Sukses

Muntah Berbusa Warna Putih Saat Maag Kambuh

26 Jan 2017, 10:30 WIB
Wanita, 22 tahun.

Selamat pagi dok, salam kenal. Saya ingin bertanya dok, ketika asam lambung saya naik, saya selalu mengeluarkan muntah busa putih. Pertanyaaannya, mengapa hal itu bisa terjadi? Dan apakah itu berbahaya? Jika iya, pengobatan apa yg sebaiknya saya lakukan? Lalu bagaimana upaya untuk mencegahnya? Mohon penjelasannya. Terimakasih dok.

Halo

Terima kasih telah mempercayakan Kami dalam membantu permasalahan kesehatan Anda.

Rasa mual merupakan bagian dari penyakit maag yang biasa disebut gastritis atau radang lambung dan beberapa gangguan lambung lainnya seperti Gastrosophageal Reflux Disease (GERD) serta penyakit-penyakit lain yang bisa menyebabkan mual karena maag. Mual karena maag menjadi gejala yang sangat mengganggu bagi penderitanya. Selain mengganggu aktivitas, rasa mual karena maag dapat membuat nafsu makan berkurang. Sakit maag dan radang lambung pada umumnya terjadi karena adanya luka atau iritasi pada lapisan mukosa lambung dan berakibat pada dinding lambung yang menjadi merah, bahkan bisa mengalami bengkak, berdarah dan luka.

Perlu diketahui bahwa mual karena maag juga bisa menjadi pertanda dari jenis penyakit maag kronis bahkan hingga menjadi tukak lambung atau ulkus peptikum.
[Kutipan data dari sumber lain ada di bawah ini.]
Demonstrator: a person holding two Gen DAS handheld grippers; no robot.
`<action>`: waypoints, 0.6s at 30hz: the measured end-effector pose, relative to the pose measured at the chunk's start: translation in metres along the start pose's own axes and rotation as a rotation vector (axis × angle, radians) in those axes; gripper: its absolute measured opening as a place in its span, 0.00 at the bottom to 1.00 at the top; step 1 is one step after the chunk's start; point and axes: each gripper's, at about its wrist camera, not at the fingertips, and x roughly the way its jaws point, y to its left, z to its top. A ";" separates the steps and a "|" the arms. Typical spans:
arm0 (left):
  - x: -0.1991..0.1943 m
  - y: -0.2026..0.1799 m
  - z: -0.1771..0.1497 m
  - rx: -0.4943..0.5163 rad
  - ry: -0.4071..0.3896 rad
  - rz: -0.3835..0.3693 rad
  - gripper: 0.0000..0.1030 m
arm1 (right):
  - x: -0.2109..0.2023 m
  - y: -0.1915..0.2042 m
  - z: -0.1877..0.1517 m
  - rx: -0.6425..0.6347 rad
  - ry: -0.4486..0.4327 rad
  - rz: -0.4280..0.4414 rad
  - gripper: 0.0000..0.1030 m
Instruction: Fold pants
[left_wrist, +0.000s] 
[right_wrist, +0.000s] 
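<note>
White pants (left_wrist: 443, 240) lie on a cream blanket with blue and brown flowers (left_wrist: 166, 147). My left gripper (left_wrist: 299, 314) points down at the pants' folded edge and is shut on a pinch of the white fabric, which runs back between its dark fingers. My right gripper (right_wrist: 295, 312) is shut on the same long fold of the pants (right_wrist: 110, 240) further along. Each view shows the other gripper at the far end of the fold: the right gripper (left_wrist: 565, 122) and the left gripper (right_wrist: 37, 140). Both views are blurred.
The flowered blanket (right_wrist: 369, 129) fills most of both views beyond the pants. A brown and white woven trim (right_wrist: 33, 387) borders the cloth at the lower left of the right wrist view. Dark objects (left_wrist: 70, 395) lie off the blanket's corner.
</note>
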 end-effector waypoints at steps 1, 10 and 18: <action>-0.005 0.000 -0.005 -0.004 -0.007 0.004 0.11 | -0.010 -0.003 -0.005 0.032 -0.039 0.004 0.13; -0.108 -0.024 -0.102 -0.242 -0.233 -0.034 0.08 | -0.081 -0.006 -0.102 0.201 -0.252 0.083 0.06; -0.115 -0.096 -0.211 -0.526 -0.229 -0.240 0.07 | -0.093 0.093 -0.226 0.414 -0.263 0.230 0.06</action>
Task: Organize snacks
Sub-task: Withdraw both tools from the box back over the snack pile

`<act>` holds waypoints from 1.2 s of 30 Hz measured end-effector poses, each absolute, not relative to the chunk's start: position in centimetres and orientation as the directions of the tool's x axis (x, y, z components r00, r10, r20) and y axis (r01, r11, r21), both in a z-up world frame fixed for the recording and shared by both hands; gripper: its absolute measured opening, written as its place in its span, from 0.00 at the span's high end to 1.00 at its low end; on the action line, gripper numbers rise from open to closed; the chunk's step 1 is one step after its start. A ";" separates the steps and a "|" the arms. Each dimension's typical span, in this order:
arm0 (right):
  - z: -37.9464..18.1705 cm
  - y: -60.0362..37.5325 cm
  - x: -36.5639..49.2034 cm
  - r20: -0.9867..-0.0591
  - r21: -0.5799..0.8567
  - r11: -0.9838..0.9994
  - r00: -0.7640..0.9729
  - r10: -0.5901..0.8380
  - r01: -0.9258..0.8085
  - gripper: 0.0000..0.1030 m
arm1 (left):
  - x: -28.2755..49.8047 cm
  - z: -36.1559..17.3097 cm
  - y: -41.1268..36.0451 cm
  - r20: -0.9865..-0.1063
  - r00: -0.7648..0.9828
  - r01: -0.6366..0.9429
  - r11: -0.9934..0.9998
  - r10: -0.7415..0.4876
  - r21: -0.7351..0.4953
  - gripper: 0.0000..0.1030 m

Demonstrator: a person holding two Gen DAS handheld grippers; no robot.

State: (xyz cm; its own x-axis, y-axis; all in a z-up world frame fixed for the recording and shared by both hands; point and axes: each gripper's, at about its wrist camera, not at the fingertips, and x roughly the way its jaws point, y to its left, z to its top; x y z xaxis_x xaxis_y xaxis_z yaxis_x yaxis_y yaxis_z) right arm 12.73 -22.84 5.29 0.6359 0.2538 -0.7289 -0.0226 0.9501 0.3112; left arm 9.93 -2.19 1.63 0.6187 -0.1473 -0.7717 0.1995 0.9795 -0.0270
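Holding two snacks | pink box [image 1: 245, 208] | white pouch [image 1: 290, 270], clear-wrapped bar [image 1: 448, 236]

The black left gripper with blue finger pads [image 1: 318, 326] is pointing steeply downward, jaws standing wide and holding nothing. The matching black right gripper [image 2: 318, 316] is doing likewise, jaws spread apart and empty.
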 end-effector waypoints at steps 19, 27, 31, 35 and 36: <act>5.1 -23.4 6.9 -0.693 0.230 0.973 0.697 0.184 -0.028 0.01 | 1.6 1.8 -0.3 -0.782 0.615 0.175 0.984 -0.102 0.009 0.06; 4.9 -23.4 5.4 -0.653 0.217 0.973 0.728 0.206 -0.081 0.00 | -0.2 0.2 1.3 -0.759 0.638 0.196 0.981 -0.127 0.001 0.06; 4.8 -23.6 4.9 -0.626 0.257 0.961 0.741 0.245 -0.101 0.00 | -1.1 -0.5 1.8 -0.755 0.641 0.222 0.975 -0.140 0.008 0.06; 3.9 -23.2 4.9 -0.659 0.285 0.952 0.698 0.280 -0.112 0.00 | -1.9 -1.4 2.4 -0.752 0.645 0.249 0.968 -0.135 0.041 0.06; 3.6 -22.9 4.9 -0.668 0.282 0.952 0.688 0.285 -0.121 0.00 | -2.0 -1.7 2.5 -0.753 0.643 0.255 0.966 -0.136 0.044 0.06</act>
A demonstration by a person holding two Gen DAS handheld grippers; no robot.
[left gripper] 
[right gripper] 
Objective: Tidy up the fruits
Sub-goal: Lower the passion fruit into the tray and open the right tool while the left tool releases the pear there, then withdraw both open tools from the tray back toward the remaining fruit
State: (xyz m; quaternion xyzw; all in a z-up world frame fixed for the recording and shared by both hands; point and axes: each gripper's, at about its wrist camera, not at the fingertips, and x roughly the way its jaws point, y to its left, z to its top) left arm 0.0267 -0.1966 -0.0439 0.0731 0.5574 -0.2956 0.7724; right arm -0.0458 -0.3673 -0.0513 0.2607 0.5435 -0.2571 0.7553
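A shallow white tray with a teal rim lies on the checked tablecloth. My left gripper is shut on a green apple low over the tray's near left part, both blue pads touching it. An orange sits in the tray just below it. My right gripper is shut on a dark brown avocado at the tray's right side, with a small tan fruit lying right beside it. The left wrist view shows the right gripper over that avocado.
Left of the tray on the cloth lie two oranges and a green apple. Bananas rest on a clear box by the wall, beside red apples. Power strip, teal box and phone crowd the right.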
Mual karena maag juga sering disebabkan oleh penyakit GERD, dimana makanan dan asam lambung dapat naik hingga menuju tenggorokan dan menimbulkan rasa mual.

Hal-hal yang dapat mengurangi gejala mual karena maag, yakni:

1. Minum air putih secukupnya

Mual karena maag dapat di cegah dengan minum air putih. Konsumsi air putih yang cukup dapat menetralisir kadar asam dalam lambung, sehingga gejala sakit maag dapat berkurang.

2. Makan tidak berlebihan

Pilih makanan yang ringan dan tidak terlalu banyak rasa. Lebih baik makan sedikit tetapi sering, dibandingkan dengan makan sekali namun porsinya banyak. Perut kembung dapat menimbulkan rasa mual, terutama pada penderita maag.

3. Hindari makanan yang berminyak dan gorengan

Makanan yang banyak mengandung lemak membuat lambatnya proses pencernaan. Selain itu, makanan yang banyak mengandung lemak juga menyebabkan perut kembung dan berdampak pada timbulnya rasa mual.

4. Makan perlahan tidak terburu-buru

Istirahat sejenak setelah makan besar dengan membuat posisi kepala sedikit ditinggikan. Hindari melakukan aktivitas berat atau olahraga setelah makan. Sebaiknya menunggu minimal 1 jam setelah makan untuk kembali melakukan aktifitas berat ataupun berolahraga.

5. Konsumsi obat anti mual bila kondisi tidak membaik

Apabila mendapati kondisi mual yang berlebihan, sebaiknya Anda segera mengonsumsi obat anti mual sesuai dengan dosis yang dianjurkan.

Demikian hal-hal yang dapat mengurangi gejala mual karena maag. Jika gejala mual karena maag masih berlanut, sebaiknya kosnsultasikan diri Anda ke dokter.

Demikian Penjelasan yang dapat Kami berikan. Semoga bermanfaat.